In the first of a two-part comment on Law.com’s Law Technology News [1], Leonard Deutchman discusses the recent case of TR Investors LLC v. Genger No. 3994-VCS, Delaware Court of Chancery [2] (Dec. 9, 2009) [PDF]. Somewhat oversimplifying matters, the relevant facts were that during the course of litigation between Genger and TR Investors (the Trump Group), there was a stipulated status quo order that provided, in part:
. . . the plaintiffs and the defendants, and their respective officers, directors, agents, [etc.] . . . are hereby restrained and enjoined from, directly or indirectly . . . tampering with, destroying or in any way disposing of any Company-related documents, books or records . . . .
At a point in the process of determining which documents on computer hard drives were relevant to the action and which were personal, Genger deliberately caused the unallocated space on the drives to be overwritten, thus effectively destroying any data that might have been recovered and intelligible.

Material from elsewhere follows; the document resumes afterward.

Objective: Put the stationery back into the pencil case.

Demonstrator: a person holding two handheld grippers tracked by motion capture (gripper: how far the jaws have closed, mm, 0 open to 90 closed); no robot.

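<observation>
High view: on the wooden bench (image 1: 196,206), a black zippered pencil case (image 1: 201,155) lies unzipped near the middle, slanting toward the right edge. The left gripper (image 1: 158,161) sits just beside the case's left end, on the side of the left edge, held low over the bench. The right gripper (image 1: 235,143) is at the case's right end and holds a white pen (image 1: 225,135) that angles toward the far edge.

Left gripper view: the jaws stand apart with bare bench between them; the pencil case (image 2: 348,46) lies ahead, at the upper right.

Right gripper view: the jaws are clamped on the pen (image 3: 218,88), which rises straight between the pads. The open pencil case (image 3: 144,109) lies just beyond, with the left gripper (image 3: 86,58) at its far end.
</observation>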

The court found Genger in contempt of the order because among other things in so overwriting the unallocated space his employee at his direction removed “temporary files that were stored on Genger’s hard drive.”
Deutchman lays out the basic situation in this first part of “Does Discarding Unallocated Space Deserve Contempt?” and begins a critique of the judgment. He concludes the first part thus:
No IT professional or typical user would consider unallocated space to be a “backup” space, akin to an external drive or backup tape used to affirmatively back up files, simply because forensic searching could possibly locate therein lost files in their deleted or temporary states. An apt comparison might be considering a waste basket next the desk of a poet a “backup” because one might be able to assemble the completed poem from the dozens of discarded drafts found in the basket. In sum, then, the court’s factual conclusions are unsubstantiated.
Clearly, whether or not this judge is correct in fact and in law — are any and all data fragments “records”? — an important part of any document security policy will address the regular or routine “cleaning” of unallocated space on hard drives, just as it will the more mundane removal of metadata from documents created by word processors and the like.